再び「実学」について考える:インターンシップの原点回帰

 関西空港からハノイの機内のビデオプログラムでNHKのテレビ番組「その時歴史が動いた:謙信、恐るべし」を見た。作家の加来耕三氏の解説によれば、上杉謙信の圧倒的な強さの秘密は、戦場での臨機応変の対応である。この対応は、前線でのヒラメキに基づくが、それを具体化して軍団を動員するための統率力やカリスマ性が謙信には備わっていた。

 その統率力やカリスマ性は、謙信が「私欲でなく義のために戦う」ことに由来していると指摘された。戦争に勝っても領土を拡張しなかったことが、その証明である。また自らを毘沙門天の化身と呼び、周囲の人々もそれを信じた。文字通りのカリスマそのものである。

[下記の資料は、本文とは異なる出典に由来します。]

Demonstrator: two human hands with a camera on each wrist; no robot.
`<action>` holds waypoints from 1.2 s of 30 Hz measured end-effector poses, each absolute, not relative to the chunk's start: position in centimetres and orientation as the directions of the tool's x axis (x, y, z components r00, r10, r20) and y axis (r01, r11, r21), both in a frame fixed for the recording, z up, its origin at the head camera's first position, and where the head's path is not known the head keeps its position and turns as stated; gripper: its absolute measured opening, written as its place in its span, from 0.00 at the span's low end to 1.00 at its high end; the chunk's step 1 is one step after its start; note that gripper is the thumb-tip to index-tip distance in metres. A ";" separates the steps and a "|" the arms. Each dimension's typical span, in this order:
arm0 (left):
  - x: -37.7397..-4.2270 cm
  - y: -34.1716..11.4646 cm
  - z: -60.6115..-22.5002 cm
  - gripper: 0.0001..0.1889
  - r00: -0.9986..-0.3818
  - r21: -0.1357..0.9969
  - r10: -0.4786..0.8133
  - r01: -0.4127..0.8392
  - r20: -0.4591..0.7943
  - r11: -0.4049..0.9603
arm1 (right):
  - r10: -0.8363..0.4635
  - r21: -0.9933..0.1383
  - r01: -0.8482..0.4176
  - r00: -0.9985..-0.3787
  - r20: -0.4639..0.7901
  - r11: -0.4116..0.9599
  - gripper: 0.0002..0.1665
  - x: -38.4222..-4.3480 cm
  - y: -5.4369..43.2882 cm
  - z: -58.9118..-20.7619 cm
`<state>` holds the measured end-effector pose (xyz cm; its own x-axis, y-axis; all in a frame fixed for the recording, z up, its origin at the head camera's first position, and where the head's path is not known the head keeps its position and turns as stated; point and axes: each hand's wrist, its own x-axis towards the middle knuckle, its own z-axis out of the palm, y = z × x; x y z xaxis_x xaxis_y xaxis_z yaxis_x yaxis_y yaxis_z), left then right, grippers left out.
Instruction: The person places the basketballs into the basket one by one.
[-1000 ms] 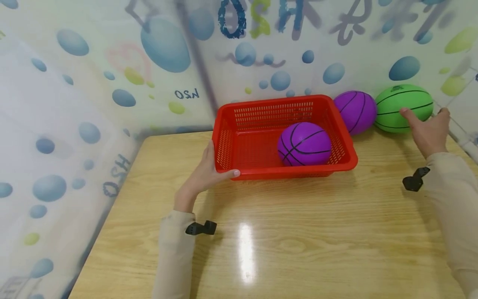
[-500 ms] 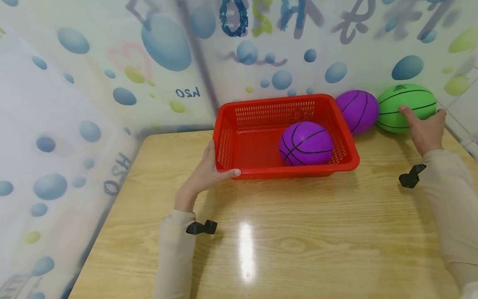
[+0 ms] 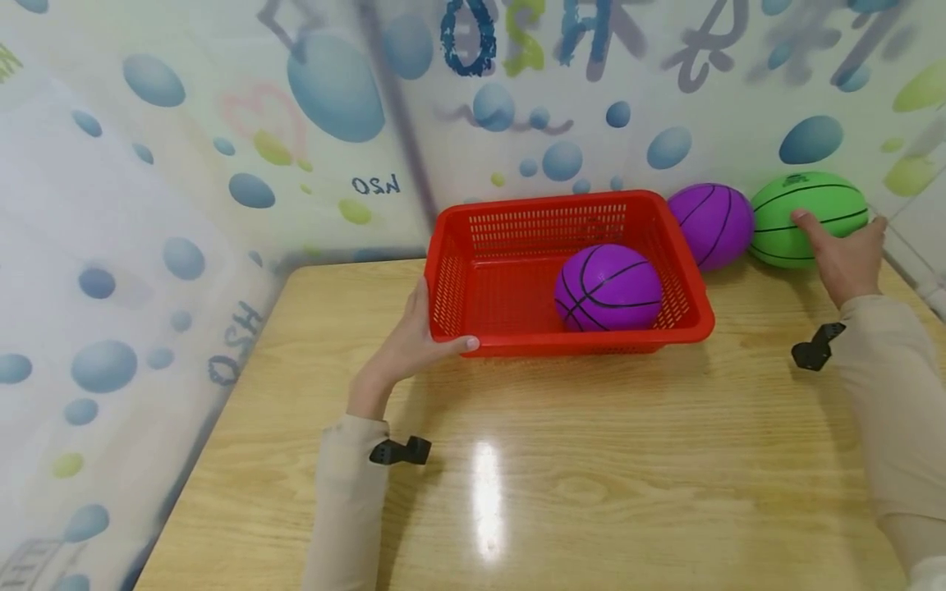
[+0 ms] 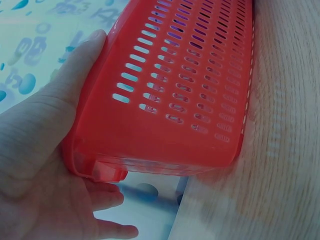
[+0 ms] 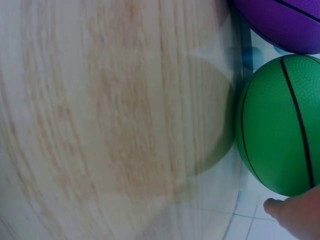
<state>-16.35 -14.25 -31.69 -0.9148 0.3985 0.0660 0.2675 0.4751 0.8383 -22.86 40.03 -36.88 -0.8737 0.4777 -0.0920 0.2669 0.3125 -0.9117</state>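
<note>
I see left hand (image 3: 402, 343) pinching basket (image 3: 576, 339) corner. Right hand (image 3: 848, 256) spread wide at green ball (image 3: 791, 217); fingers part-hidden, grip I can't tell. Basket part-hides outer purple ball (image 3: 715, 226).

In the head view, the front wall of the basket (image 3: 584, 339) hides the underside of the purple ball (image 3: 609, 287) within, and its right end covers part of the other purple ball (image 3: 715, 226). The right hand (image 3: 850, 254) blocks the lower right of the green ball (image 3: 805, 201); the printed mark (image 3: 795, 180) on top is too small to read. The bottom edge cuts off the left sleeve (image 3: 347, 501). In the right wrist view, the right edge crops both balls and the hand.
</note>
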 end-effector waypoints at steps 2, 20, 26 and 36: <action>-16.3 -14.2 -31.6 0.55 -0.915 0.834 0.398 0.273 0.071 0.479 | 0.475 -0.910 0.264 -0.875 -0.087 0.319 0.67 -22.9 40.0 -37.0; -15.8 -14.2 -31.1 0.55 -0.921 0.818 0.387 0.252 0.039 0.517 | 0.507 -0.894 0.307 -0.855 -0.109 0.326 0.69 -23.5 39.4 -37.1; -15.9 -14.2 -31.2 0.55 -0.923 0.816 0.383 0.250 0.038 0.521 | 0.532 -0.894 0.317 -0.840 -0.110 0.315 0.69 -23.8 39.2 -37.0; -16.0 -14.2 -31.2 0.56 -0.920 0.813 0.390 0.260 0.044 0.522 | 0.583 -0.883 0.367 -0.800 -0.140 0.291 0.70 -24.7 39.5 -37.1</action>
<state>-16.01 -14.15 -31.19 -0.9199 0.3898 0.0440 0.2598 0.5216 0.8127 -24.70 39.52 -37.13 -0.8003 0.5829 -0.1404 0.3672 0.2914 -0.8834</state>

 凡庸な指揮官は事前に決められた戦略通りに戦うが、謙信は現場で臨機応変に戦う。戦国時代の最強の武将の秘密である。織田信長との「手取川の合戦」の経緯が紹介されていた。ゆっくり久しぶりにテレビを見て面白かった。

 多種多様な戦略が事前に検討されても、戦場に立てば臨機応変の対応が必要とされる。その対応は、必ずしも複雑な戦略である必要はない。もちろん多数の戦略を熟知していてムダではないだろうが、余りにも知識が多すぎると、初心者の場合、どれを採用するか「迷う」のではないかと思う。

 企業経営でも、この現場での臨機応変の対応が求められることは当然である。この場合、経営者のヒラメキの有無と適否が、ビジネスの成否を峻別するのかもしれない。そうであるとすれば、「実学」は静態的な分析ではなく、動態的な分析の中でこそ学ぶことができる。

 たとえばユニクロの歴史を勉強して、現在のユニクロの現場を観察し、今後のユニクロの展開を考える。社外からの観察には限界があるだろうが、学生の場合、インターンシップという制度も活用できる。これは「インターンシップ」の意義の原点である。

 なるほど「眼からウロコ」である。「実学」とは何かと新たに考えるのではなく、本来の趣旨のインターンシップに原点回帰すればよい。

 指導教員が学生に対して、事前にインターンシップの受入企業を徹底的に調べさせる。その後に、その企業のインターンシップを経験する。これが「実学」であるとすれば、試してみる価値はありそうである。

 現在のインターンシップは、企業がアルバイト代わりに学生を利用したり、企業と学生の双方の採用就職の準備となっている場合も多い。これを「実学」の場に戻す。